Q3: Data coverage in offline RL settings.

Thank you!! I think it is a nice addition for future readers.

W2.2 & Q3: Regarding CPQ

Thank you for your explanation. I understand the reason why CPQ satisfies safety constraints.

The authors have addressed most of my concerns at the time of the initial review, I increased my score from 6 to 8. I think this paper has been substantially improved. Thank you!!

评论- Thank you!!

2023-11-17

Dear reviewer axZi,

Thank you so much for your detailed additional comments and for raising your score to 8!! We really appreciate it!! We rendered the policy rollouts of FISOR on some SafetyGym tasks that achieved low rewards. We observed the learned policy sometimes will deviate away from the goal to avoid obstacles, but the rewards are defined as punishing such deviation, such as the CarButton tasks as defined linked here. In this case, the policy learned by FISOR will have negative rewards, but note that this policy is better than staying in the initial safe position since FISOR learns meaningful skills to move towards the goal and avoid unsafe regions. We will investigate this further to see if we can improve the rewards.

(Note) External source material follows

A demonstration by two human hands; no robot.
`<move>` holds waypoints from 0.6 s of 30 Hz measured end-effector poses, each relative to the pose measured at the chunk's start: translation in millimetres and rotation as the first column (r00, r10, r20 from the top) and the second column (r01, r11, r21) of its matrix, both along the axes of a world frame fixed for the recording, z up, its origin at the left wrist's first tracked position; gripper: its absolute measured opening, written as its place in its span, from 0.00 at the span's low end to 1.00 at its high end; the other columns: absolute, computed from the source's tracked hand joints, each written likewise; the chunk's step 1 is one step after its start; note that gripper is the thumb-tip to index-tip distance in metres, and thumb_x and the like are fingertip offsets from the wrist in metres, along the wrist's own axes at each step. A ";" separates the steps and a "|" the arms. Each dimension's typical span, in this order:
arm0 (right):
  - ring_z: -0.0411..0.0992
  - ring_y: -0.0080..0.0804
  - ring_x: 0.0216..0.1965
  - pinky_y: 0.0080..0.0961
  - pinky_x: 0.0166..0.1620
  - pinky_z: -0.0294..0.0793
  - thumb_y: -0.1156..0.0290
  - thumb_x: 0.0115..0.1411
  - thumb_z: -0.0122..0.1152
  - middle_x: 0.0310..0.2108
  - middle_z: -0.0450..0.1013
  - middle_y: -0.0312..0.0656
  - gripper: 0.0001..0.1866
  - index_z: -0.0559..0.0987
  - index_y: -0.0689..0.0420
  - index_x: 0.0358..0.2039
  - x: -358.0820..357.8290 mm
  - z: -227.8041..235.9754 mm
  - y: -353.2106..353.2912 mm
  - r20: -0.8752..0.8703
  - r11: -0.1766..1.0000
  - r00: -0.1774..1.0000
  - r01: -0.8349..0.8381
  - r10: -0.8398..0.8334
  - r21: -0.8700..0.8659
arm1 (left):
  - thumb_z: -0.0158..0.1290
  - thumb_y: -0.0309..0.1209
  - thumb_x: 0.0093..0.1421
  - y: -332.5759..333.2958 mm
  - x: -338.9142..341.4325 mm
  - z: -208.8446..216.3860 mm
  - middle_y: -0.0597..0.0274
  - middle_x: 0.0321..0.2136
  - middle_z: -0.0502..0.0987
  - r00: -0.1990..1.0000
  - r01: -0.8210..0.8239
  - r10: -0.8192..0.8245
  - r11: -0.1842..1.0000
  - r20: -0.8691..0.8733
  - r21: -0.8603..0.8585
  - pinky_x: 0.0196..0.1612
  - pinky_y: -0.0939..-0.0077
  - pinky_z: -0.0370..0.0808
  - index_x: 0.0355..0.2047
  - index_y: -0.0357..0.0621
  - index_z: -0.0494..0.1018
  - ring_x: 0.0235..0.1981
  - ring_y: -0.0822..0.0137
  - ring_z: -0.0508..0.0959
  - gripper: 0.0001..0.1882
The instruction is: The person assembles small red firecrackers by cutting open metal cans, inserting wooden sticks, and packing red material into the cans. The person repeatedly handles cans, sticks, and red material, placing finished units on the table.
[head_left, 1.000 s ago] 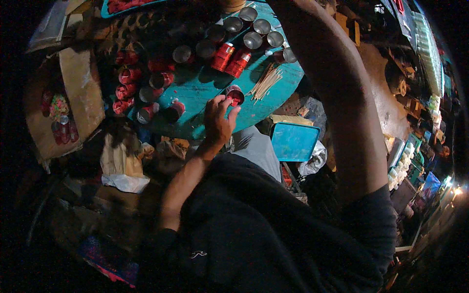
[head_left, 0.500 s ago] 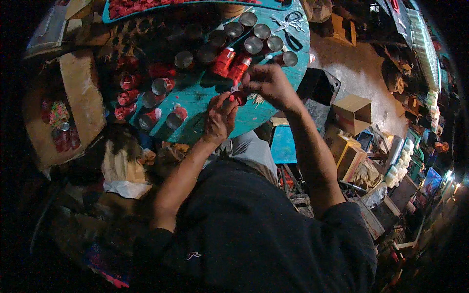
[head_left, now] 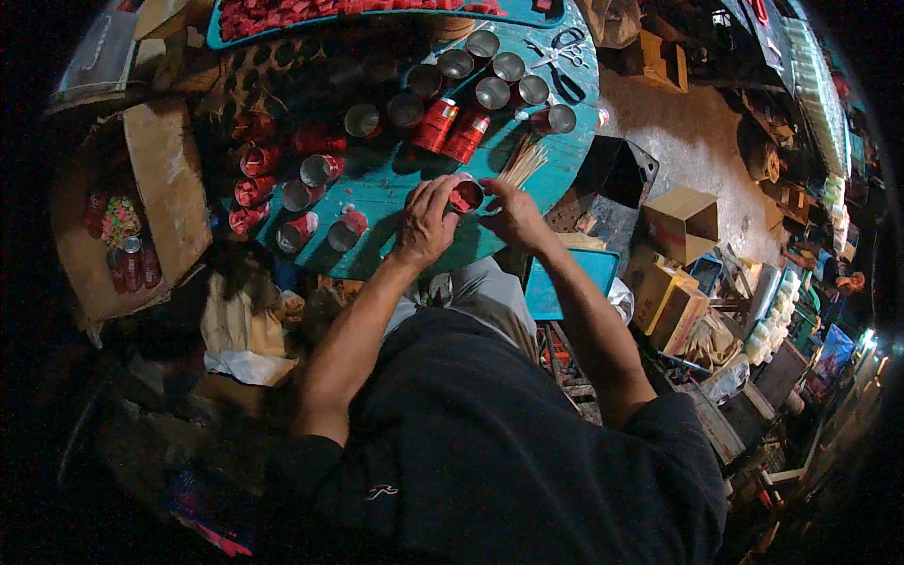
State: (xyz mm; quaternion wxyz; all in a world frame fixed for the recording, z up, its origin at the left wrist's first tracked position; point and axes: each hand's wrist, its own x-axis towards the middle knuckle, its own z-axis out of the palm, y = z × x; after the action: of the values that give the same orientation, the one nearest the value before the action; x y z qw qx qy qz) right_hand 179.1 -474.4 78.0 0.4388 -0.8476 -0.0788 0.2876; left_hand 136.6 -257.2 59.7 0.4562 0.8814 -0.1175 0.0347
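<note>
One open carton [head_left: 168, 179] farthest left of the held can [head_left: 469, 183]. Closer, on the same side, four red cans [head_left: 255, 161] in a column, then open tins [head_left: 315, 170]. Far beyond the held can and mostly to its left, a tray [head_left: 216, 36] of red cubes [head_left: 282, 16]. Directly left of the held can, the left hand [head_left: 426, 224], with fingers wrapped around the wall and clamped. Held can over the teal table [head_left: 381, 188], near its edge, mouth in view, red pieces [head_left: 460, 201] inside. Just right of it, the right hand [head_left: 516, 217], with thumb and forefinger at the rim; impossible to tell whether pinched on anything. To the upper right, thin sticks [head_left: 525, 162]; farther, scissors [head_left: 556, 62]. Lower right, a blue tray [head_left: 593, 273].

Possible trouble: a spill of red pieces, from a tilt or a loosened left grip; a cut, from pressure on a perhaps sharp rim; scattered sticks, from a brush of the right knuckles.
</note>
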 end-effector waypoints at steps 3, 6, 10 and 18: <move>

Thanks again for these detailed suggestions!!

审稿意见

评分: 8置信度: 32023-11-01

This paper studies safe offline reinforcement learning by introducing feasibility into the RL problem for safety-critical systems. The authors convert the safe offline RL problem into a feasibility-dependent optimization problem, i.e., when feasible, maximize reward, when infeasible reduce the safety violation as much as possible.

优点

The paper is novel and the idea is interesting. It scales the HJ reachability to the high-dimensional RL problem and leverages it to offline compute feasible regions, which helps build feasibility-dependent RL problems to encode hard constraints.
The paper is well-motivated, well-organized, and in general easy to follow.
The paper is sound, at least from the writing logic, given the fact I didn't check the math details in the appendix.
The experiments are comprehensive and the results are quite significant compared to the existing work.

缺点

The authors may need to add more references to cover "safe RL with hard constraints" to better motivate this work and claim the differences. A quick search gives me several recent papers, such as a. Wang, Yixuan, et al. "Enforcing hard constraints with soft barriers: Safe reinforcement learning in unknown stochastic environments." International Conference on Machine Learning. PMLR, 2023. And those in b. Zhao, Weiye, et al. "State-wise safe reinforcement learning: A survey." arXiv preprint arXiv:2302.03122 (2023).
It seems that the baselines in the experiments all consider soft safety constraints. The reviewer would like to see the comparison with baselines belonging to safe offline RL with hard constraints if there is such work.

问题

because this work uses learning to learn feasible regions by HJ reachability, how "accurate" the learned regions are? How does the learning region error affect the optimization problem and safety violations?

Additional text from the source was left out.